• **WHAT THE EXERCISE ASKS**:
Each of the records below must be reproduced verbatim.

○ ○ ○ ○ ○

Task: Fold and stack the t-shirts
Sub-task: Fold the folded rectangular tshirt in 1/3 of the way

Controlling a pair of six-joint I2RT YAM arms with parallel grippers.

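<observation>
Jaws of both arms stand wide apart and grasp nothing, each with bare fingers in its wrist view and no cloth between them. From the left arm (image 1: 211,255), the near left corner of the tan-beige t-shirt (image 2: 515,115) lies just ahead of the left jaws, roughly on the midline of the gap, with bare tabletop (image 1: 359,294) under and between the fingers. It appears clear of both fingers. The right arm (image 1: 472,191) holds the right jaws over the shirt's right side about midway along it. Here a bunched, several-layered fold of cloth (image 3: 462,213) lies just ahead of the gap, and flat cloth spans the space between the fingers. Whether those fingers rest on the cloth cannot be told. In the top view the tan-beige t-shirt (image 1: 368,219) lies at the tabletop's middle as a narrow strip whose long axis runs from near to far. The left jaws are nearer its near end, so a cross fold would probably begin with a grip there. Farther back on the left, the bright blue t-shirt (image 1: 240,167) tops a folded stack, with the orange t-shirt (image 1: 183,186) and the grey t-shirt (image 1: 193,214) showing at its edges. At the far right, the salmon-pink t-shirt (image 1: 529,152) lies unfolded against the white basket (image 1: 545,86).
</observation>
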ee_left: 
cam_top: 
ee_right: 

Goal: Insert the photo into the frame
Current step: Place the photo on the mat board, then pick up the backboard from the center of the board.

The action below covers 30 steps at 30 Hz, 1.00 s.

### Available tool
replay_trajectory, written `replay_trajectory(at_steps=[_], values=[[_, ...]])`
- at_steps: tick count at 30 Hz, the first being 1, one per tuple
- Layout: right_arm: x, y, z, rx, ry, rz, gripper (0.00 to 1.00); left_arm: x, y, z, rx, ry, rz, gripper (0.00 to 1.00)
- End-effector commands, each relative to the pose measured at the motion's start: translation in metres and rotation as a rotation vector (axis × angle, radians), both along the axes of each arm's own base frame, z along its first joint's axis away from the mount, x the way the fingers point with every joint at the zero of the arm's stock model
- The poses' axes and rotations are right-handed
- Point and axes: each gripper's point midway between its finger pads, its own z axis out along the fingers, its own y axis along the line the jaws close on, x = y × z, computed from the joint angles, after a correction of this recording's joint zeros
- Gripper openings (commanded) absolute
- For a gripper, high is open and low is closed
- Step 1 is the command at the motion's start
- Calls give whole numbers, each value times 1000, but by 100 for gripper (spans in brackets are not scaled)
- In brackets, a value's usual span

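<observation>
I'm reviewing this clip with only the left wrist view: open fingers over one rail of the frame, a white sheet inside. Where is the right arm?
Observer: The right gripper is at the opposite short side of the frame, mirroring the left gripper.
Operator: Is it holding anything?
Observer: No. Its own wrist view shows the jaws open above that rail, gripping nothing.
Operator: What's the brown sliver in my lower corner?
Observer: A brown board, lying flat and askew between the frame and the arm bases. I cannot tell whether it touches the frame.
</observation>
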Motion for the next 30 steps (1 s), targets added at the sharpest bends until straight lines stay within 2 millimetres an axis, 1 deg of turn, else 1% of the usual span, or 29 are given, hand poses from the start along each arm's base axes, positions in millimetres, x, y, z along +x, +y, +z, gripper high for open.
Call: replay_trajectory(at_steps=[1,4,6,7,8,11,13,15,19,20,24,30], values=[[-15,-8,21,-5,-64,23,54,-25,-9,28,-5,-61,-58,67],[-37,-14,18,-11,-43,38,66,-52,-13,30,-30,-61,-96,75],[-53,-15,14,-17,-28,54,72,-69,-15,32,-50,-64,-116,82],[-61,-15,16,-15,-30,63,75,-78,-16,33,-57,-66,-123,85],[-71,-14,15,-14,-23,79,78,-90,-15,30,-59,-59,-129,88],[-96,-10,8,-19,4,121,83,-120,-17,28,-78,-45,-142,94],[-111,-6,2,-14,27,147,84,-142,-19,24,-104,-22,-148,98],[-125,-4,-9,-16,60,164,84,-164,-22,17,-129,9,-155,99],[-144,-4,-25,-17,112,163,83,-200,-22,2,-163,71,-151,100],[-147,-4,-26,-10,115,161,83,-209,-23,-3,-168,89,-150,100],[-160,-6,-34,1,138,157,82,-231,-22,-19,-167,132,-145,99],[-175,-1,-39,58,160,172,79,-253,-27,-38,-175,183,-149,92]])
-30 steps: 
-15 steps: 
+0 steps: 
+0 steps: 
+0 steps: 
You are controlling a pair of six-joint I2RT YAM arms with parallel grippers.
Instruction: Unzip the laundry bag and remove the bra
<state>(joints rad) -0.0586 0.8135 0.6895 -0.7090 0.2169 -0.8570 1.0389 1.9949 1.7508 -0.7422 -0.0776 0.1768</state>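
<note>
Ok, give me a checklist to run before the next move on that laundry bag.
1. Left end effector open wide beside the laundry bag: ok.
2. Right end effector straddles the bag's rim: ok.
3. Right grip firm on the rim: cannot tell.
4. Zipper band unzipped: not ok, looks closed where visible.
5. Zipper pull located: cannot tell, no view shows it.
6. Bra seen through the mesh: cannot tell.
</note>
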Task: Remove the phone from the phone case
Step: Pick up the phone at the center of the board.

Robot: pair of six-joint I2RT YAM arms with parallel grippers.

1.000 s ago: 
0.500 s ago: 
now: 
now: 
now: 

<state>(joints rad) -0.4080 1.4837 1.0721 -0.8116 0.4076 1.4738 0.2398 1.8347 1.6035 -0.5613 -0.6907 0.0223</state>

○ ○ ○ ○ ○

• **TASK RESPONSE**:
Task: Fold and stack the t-shirts
Sub-task: Fold the folded rectangular tshirt in 1/3 of the way

Controlling a pair of six-joint I2RT YAM arms with parallel grippers.

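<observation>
Jaws of both arms stand wide apart and grasp nothing, each with bare fingers in its wrist view and no cloth between them. From the left arm (image 1: 211,255), the near left corner of the tan-beige t-shirt (image 2: 515,115) lies just ahead of the left jaws, roughly on the midline of the gap, with bare tabletop (image 1: 359,294) under and between the fingers. It appears clear of both fingers. The right arm (image 1: 472,191) holds the right jaws over the shirt's right side about midway along it. Here a bunched, several-layered fold of cloth (image 3: 462,213) lies just ahead of the gap, and flat cloth spans the space between the fingers. Whether those fingers rest on the cloth cannot be told. In the top view the tan-beige t-shirt (image 1: 368,219) lies at the tabletop's middle as a narrow strip whose long axis runs from near to far. The left jaws are nearer its near end, so a cross fold would probably begin with a grip there. Farther back on the left, the bright blue t-shirt (image 1: 240,167) tops a folded stack, with the orange t-shirt (image 1: 183,186) and the grey t-shirt (image 1: 193,214) showing at its edges. At the far right, the salmon-pink t-shirt (image 1: 529,152) lies unfolded against the white basket (image 1: 545,86).
</observation>
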ee_left: 
cam_top: 
ee_right: 

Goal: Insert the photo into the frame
Current step: Place the photo on the mat board, then pick up the backboard from the center of the board.

The action below covers 30 steps at 30 Hz, 1.00 s.

### Available tool
replay_trajectory, written `replay_trajectory(at_steps=[_], values=[[_, ...]])`
- at_steps: tick count at 30 Hz, the first being 1, one per tuple
- Layout: right_arm: x, y, z, rx, ry, rz, gripper (0.00 to 1.00); left_arm: x, y, z, rx, ry, rz, gripper (0.00 to 1.00)
- End-effector commands, each relative to the pose measured at the motion's start: translation in metres and rotation as a rotation vector (axis × angle, radians), both along the axes of each arm's own base frame, z along its first joint's axis away from the mount, x the way the fingers point with every joint at the zero of the arm's stock model
- The poses' axes and rotations are right-handed
- Point and axes: each gripper's point midway between its finger pads, its own z axis out along the fingers, its own y axis along the line the jaws close on, x = y × z, computed from the joint angles, after a correction of this recording's joint zeros
- Gripper openings (commanded) absolute
- For a gripper, high is open and low is closed
- Step 1 is the command at the motion's start
- Calls give whole numbers, each value times 1000, but by 100 for gripper (spans in brackets are not scaled)
- In brackets, a value's usual span

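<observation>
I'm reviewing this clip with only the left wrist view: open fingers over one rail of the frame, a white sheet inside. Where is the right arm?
Observer: The right gripper is at the opposite short side of the frame, mirroring the left gripper.
Operator: Is it holding anything?
Observer: No. Its own wrist view shows the jaws open above that rail, gripping nothing.
Operator: What's the brown sliver in my lower corner?
Observer: A brown board, lying flat and askew between the frame and the arm bases. I cannot tell whether it touches the frame.
</observation>
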Motion for the next 30 steps (1 s), targets added at the sharpest bends until straight lines stay within 2 millimetres an axis, 1 deg of turn, else 1% of the usual span, or 29 are given, hand poses from the start along each arm's base axes, positions in millimetres, x, y, z along +x, +y, +z, gripper high for open.
Call: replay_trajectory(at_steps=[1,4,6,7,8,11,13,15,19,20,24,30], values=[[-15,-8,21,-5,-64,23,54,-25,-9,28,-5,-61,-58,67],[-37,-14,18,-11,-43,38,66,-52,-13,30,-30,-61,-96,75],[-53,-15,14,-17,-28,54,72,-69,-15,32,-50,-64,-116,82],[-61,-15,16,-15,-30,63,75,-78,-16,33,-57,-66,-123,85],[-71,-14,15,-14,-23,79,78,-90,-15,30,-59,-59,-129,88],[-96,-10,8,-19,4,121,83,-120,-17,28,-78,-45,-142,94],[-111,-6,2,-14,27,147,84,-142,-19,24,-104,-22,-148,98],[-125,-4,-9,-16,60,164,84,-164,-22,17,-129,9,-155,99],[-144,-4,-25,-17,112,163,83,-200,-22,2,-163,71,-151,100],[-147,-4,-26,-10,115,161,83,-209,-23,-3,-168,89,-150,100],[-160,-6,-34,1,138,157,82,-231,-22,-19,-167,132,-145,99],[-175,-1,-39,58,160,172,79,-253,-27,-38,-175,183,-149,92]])
-30 steps: 
-15 steps: 
+0 steps: 
+0 steps: 
+0 steps: 
You are controlling a pair of six-joint I2RT YAM arms with parallel grippers.
Instruction: Unzip the laundry bag and remove the bra
<state>(joints rad) -0.0586 0.8135 0.6895 -0.7090 0.2169 -0.8570 1.0389 1.9949 1.7508 -0.7422 -0.0776 0.1768</state>
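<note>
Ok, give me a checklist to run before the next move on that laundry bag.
1. Left end effector open wide beside the laundry bag: ok.
2. Right end effector straddles the bag's rim: ok.
3. Right grip firm on the rim: cannot tell.
4. Zipper band unzipped: not ok, looks closed where visible.
5. Zipper pull located: cannot tell, no view shows it.
6. Bra seen through the mesh: cannot tell.
</note>
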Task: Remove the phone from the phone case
Step: Pick up the phone at the center of the board.

Robot: pair of six-joint I2RT YAM arms with parallel grippers.

1.000 s ago: 
0.500 s ago: 
now: 
now: 
now: 

<state>(joints rad) -0.4080 1.4837 1.0721 -0.8116 0.4076 1.4738 0.2398 1.8347 1.6035 -0.5613 -0.6907 0.0223</state>

There is no more to this exercise.